══ Provided entries

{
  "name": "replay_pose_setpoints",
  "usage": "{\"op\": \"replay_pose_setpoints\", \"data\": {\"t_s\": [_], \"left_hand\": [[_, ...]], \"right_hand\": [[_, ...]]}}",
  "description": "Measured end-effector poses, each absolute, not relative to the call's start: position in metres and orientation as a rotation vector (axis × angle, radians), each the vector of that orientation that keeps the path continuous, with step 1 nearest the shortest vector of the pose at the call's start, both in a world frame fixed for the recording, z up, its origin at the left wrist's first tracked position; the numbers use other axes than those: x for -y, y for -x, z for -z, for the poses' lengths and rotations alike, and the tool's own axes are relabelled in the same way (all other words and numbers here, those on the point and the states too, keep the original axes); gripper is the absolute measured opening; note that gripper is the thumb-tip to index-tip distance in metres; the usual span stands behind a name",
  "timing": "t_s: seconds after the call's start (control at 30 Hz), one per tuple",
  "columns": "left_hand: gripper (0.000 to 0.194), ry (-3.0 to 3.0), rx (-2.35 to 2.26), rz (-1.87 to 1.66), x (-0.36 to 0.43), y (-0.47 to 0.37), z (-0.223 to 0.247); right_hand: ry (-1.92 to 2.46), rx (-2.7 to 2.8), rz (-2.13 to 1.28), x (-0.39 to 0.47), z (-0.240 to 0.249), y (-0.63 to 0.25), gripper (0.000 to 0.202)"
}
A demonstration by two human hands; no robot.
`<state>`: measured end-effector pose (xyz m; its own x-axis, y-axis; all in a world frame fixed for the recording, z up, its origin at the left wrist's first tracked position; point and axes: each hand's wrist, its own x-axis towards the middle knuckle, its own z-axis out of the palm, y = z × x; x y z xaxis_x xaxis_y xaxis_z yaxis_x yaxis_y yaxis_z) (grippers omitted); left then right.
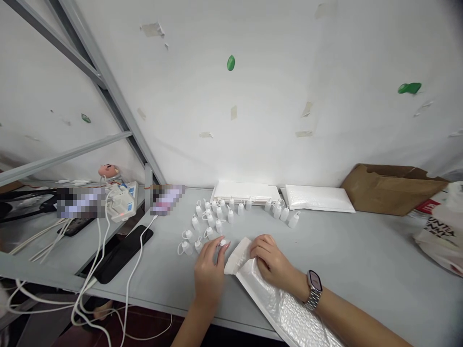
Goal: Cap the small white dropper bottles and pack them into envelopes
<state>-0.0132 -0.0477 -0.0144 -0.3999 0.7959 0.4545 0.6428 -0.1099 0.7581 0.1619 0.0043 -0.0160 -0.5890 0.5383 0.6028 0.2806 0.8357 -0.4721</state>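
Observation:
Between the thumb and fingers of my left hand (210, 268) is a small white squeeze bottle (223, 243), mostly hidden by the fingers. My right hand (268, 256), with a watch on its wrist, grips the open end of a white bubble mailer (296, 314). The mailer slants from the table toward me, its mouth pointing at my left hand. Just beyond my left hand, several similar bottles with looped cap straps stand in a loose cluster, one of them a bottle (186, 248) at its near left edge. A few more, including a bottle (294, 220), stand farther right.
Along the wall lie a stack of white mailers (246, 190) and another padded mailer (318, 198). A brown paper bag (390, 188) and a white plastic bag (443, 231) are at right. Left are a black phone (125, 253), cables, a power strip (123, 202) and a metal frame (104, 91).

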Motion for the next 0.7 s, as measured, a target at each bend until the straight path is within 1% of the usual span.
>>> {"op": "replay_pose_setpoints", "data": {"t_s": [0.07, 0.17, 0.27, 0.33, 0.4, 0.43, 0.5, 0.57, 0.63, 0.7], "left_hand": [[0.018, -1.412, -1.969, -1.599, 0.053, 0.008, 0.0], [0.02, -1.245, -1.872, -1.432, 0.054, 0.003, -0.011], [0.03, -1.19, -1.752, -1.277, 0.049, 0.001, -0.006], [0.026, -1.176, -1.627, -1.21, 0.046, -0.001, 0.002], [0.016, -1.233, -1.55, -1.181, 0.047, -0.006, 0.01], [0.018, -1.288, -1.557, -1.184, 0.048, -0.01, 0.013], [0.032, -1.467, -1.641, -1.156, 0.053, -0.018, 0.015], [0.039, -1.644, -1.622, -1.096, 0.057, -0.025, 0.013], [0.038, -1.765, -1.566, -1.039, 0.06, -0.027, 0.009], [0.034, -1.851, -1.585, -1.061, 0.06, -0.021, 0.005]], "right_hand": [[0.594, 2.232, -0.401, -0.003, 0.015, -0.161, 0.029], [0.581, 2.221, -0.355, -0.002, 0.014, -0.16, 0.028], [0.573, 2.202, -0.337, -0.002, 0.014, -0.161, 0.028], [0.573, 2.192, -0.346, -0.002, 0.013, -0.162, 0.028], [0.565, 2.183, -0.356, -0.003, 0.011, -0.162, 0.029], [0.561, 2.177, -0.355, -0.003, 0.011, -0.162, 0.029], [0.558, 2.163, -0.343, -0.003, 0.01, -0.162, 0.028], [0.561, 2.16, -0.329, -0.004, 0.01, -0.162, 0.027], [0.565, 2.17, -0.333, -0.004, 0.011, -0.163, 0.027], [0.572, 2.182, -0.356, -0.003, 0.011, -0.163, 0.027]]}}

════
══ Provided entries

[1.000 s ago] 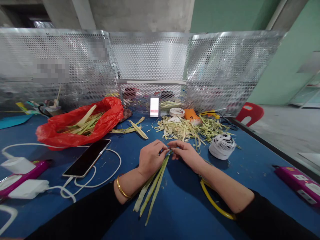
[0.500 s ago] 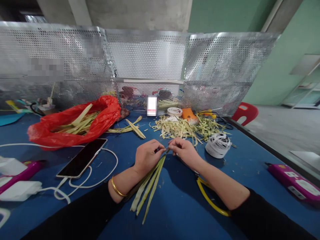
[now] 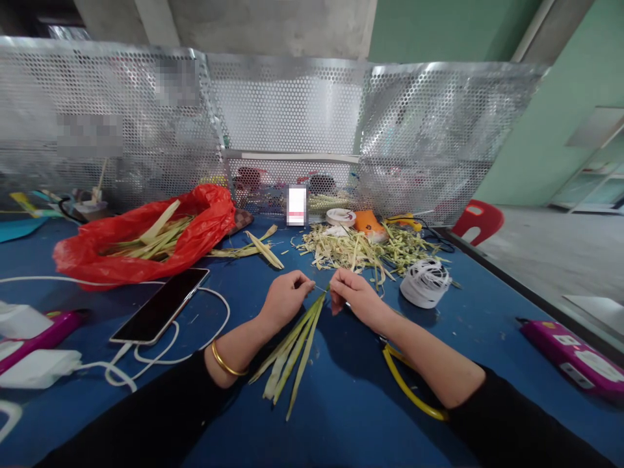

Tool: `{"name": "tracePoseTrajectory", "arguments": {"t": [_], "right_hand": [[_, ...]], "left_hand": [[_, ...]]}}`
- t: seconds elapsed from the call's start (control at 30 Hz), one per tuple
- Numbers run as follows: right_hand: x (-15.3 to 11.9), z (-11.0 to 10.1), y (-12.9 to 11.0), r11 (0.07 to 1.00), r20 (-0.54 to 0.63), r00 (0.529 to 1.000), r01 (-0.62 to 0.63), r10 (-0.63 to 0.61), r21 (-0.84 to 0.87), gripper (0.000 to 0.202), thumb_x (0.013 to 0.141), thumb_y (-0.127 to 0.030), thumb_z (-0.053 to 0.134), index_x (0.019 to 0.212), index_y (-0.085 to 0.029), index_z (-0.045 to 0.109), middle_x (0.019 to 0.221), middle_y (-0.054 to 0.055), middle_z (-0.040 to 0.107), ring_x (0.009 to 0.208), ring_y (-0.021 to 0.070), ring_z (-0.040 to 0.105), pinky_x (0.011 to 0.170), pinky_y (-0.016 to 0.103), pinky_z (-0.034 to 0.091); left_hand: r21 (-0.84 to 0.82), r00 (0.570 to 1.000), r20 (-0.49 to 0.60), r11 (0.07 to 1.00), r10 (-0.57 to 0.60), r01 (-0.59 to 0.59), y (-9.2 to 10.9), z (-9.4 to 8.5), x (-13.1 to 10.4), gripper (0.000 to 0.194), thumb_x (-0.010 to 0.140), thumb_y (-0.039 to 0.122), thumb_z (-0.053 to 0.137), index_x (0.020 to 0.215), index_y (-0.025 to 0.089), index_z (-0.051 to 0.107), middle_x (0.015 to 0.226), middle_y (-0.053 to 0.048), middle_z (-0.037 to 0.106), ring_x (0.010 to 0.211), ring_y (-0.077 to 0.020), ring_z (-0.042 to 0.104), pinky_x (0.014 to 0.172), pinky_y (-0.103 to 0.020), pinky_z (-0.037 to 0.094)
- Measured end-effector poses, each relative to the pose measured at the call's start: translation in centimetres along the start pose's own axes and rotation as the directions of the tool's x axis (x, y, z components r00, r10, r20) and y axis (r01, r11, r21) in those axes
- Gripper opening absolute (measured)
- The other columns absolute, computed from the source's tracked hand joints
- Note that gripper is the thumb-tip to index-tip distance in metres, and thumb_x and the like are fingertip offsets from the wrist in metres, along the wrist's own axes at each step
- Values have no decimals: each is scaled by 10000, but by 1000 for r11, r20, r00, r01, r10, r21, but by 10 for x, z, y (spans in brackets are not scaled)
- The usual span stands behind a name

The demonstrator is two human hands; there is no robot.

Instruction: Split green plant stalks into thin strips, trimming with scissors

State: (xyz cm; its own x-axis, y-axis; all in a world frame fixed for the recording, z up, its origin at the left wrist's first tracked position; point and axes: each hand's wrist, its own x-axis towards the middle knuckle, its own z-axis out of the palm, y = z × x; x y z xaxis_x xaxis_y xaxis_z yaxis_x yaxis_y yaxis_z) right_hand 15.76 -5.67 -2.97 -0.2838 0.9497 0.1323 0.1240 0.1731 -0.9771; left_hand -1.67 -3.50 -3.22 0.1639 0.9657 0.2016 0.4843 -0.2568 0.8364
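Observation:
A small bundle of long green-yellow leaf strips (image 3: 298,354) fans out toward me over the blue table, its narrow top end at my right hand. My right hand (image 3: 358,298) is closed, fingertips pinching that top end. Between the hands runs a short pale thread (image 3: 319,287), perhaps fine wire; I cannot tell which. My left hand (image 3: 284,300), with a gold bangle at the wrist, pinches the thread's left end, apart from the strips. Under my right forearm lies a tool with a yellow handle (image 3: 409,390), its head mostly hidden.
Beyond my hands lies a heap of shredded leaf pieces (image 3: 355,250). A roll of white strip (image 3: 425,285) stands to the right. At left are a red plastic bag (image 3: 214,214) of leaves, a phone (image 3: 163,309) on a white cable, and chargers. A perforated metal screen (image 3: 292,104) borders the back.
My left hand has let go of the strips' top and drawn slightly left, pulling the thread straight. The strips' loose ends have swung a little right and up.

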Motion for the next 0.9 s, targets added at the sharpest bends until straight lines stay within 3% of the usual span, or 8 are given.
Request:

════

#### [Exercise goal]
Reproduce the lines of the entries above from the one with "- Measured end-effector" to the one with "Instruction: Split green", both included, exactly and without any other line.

#### [Solution for this problem]
- Measured end-effector poses, each relative to the pose measured at the call's start: translation in centimetres along the start pose's own axes and rotation as the directions of the tool's x axis (x, y, z components r00, r10, r20) and y axis (r01, r11, r21) in those axes
- Gripper opening absolute (measured)
- The other columns absolute, computed from the source's tracked hand joints
- Note that gripper is the thumb-tip to index-tip distance in metres, and thumb_x and the like are fingertip offsets from the wrist in metres, along the wrist's own axes at each step
- Values have no decimals: each is scaled by 10000, but by 1000 for r11, r20, r00, r01, r10, r21, but by 10 for x, z, y (spans in brackets are not scaled)
- The usual span stands behind a name

The demonstrator is two human hands; there is no robot.

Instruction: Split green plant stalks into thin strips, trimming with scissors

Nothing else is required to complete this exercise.